In each of the four corners of the room, larger images of strong woman looking back into the space confront the viewer with direct eye contact and stolid expressions. These women felt like guardians, protectors, perpetrators or even witnesses to the space and what had ‘happened’ in it.

Two large chest height metal cube structures filled the space diagonally and featured Elisa’s own welding in their construction. These cubes are entwined with leafless vines which soften the harshness of the metal but set an eerie and foreboding scene of nature enveloping or being made to envelope the structures. These cubes entwined with vines felt like alters to a mass of heads in glass jars suspended from the frame with twine. Dozens of jars of varying sizes held scanned images of faces; a collection of severed heads. A serial killers trophy room? A pagan / Wiccan / satanic ritual space? Several candles placed in the centre of each structure upon moss and flowers heightened the sense of ritual.
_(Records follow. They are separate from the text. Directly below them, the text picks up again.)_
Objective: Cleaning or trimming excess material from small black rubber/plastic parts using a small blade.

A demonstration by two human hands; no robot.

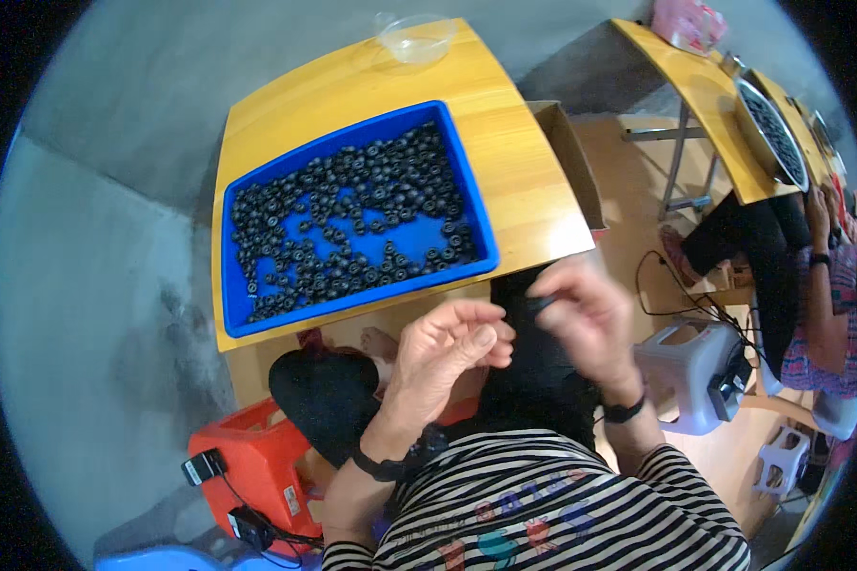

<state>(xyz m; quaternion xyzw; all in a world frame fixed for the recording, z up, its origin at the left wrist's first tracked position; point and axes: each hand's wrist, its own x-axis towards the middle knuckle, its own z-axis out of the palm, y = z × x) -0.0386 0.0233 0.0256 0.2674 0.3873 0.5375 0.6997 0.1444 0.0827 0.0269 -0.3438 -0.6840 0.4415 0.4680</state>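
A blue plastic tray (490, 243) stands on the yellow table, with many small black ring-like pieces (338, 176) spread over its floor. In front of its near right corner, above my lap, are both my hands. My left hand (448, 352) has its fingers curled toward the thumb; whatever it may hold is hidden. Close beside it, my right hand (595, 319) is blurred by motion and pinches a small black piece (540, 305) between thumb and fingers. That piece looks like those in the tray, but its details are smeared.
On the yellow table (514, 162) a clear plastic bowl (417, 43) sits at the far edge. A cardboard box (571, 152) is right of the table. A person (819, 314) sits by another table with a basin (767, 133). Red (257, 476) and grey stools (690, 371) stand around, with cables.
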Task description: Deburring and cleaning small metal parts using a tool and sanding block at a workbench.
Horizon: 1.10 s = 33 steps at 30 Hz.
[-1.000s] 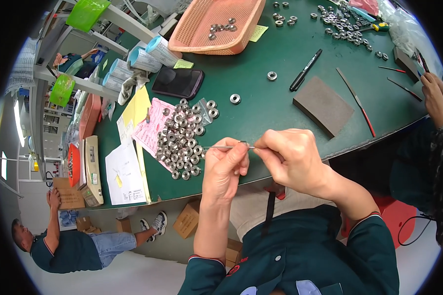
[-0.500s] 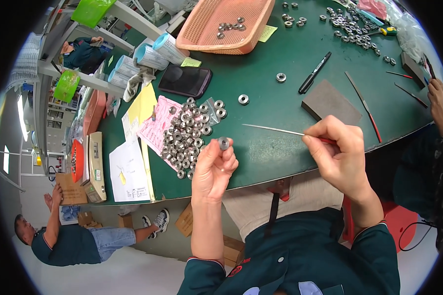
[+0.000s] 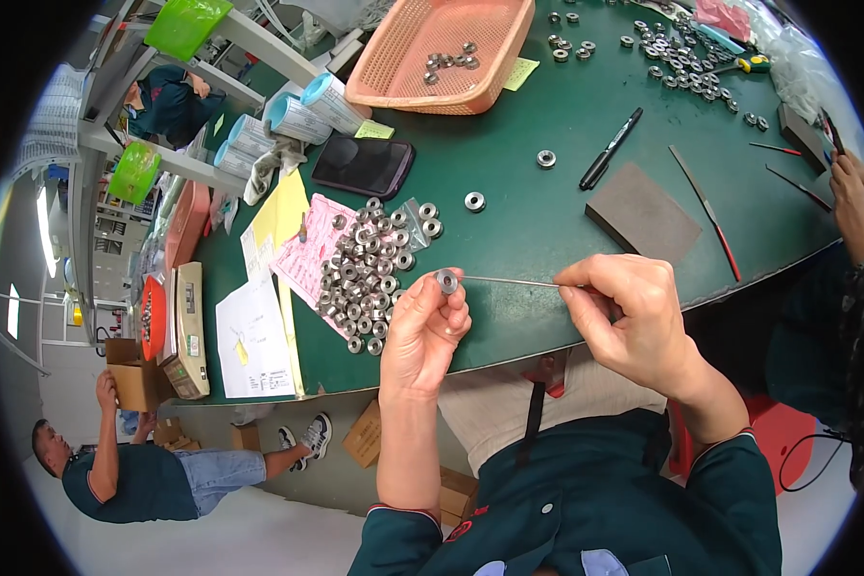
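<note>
My left hand pinches a small steel ring upright between thumb and fingertips, its hole showing. My right hand grips a thin needle file whose red handle is now hidden in the fingers. The file's far end meets the ring; whether it goes into the hole I cannot tell. Just beyond my left hand, a heap of similar steel rings lies on a pink sheet and a small clear bag. Two loose rings, one nearer and one farther, lie on the green table.
A grey block, a red-handled flat file and a black marker lie at right. Farther back are a phone, a pink basket and scattered rings. Another person's hand is at the right edge; someone handles a carton at left.
My right hand has moved left, bringing the needle file's tip to the ring. My left hand has turned the ring slightly and shifted a little right. The person at left has lifted the carton's flap.
</note>
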Tool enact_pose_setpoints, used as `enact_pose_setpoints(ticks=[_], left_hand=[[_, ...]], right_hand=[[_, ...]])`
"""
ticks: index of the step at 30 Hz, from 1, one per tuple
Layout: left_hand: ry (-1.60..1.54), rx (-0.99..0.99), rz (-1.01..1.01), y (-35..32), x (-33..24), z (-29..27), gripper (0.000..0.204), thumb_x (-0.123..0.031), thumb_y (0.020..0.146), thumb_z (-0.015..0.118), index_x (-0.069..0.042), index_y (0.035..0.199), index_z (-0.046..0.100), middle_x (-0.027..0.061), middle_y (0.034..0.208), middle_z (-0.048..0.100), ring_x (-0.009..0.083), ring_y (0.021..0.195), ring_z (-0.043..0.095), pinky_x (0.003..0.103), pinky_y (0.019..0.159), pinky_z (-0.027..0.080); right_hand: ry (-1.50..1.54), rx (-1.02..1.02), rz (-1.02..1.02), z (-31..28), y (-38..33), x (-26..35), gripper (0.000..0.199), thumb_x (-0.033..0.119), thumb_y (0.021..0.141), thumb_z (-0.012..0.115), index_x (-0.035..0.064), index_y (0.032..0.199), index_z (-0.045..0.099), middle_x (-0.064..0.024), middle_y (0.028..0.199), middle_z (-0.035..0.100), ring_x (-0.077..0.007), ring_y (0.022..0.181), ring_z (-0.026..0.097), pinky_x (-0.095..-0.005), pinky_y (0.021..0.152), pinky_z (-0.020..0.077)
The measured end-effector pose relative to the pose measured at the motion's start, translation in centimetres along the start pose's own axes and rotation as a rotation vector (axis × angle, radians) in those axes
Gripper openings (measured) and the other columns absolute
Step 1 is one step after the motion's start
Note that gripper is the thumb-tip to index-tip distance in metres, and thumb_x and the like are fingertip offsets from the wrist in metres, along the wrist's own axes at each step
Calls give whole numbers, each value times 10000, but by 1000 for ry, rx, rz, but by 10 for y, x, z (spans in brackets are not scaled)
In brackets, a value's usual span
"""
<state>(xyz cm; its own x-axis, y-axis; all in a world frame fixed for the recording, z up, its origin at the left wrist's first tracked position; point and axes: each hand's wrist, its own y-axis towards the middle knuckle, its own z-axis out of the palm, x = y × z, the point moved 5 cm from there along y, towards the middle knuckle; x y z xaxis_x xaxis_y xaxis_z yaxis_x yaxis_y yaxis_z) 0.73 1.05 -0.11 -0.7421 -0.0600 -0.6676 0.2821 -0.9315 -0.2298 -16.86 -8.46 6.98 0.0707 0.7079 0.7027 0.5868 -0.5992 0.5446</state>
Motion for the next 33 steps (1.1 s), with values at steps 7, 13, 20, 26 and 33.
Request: enact_pose_setpoints(ticks=[7, 13, 20, 26, 33], left_hand=[[221, 43, 46, -1, 5, 21, 186, -79, 752, 663, 24, 884, 582, 27, 646, 535, 87, 513, 435, 204, 477, 325], [129, 55, 43, -1, 4, 25, 167, -21, 720, 666, 24, 852, 573, 37, 675, 551, 79, 490, 417, 203, 460, 312], [118, 27, 71, -4, -1, 22, 119, -88, 752, 651, -11, 791, 569, 14, 586, 487, 66, 465, 372, 197, 440, 275], [189, 6, 162, -8, -10, 16, 128, -63, 735, 656, 7, 803, 572, 24, 626, 530, 61, 470, 393, 188, 428, 291], [300, -40, 207, -13, -15, 19, 144, -1, 702, 664, 20, 808, 569, 49, 673, 579, 58, 497, 475, 176, 453, 388]], right_hand=[[39, 11, -145, 19, 3, 3, 79, -57, 648, 598, 0, 703, 598, -87, 532, 538, -194, 435, 518, -294, 420, 390], [85, -11, -89, 20, 3, 3, 52, 12, 672, 610, 31, 679, 562, -96, 568, 555, -262, 508, 559, -334, 444, 427], [143, 25, -9, 15, 5, -4, 46, -49, 670, 597, -14, 697, 586, -89, 533, 529, -168, 432, 501, -257, 415, 380], [198, 65, 118, 14, 3, -14, 54, -18, 689, 610, -6, 682, 558, -86, 518, 514, -166, 430, 498, -270, 411, 374], [247, 76, 177, 16, 2, -14, 68, -15, 691, 620, -2, 684, 553, -102, 531, 529, -189, 429, 521, -276, 412, 389]])
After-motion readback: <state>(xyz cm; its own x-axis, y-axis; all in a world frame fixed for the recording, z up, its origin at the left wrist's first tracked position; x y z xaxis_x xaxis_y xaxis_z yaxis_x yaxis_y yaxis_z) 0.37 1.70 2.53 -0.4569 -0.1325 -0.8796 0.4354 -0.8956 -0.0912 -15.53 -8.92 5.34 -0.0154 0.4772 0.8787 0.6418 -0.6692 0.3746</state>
Filling the darkness of the space was the lush, decadent and beautifully dark floral work of Jules Christie. Suspended from the ceiling was a hanging totem style piece which had a delicate and dark floral arrangement, the centre of which was a suspended terrarium with a red bloom invoking a reference to True Detective. Two larger arrangements spilling up the wall were spectacular; the red and green organic matter complimenting and contrasting the dark walls, metal framing and subject. The moss and flowers used would decompose and perish over the course of the exhibition making it an evolving piece over time.

I quite enjoy overhearing people in galleries. One person remarked how two of the heads in the jars were facing each other, squashed forever in an ‘impossible relationship’. Another remarked how the shadow of the suspended shape joined the two metal structures on the floor. People handled the jars, turning them around looking for their friends or themselves, letting them swing.

Jones and Christie put a great deal of work into creating not just an exhibition of images but an immersive experience that’s well worth checking out.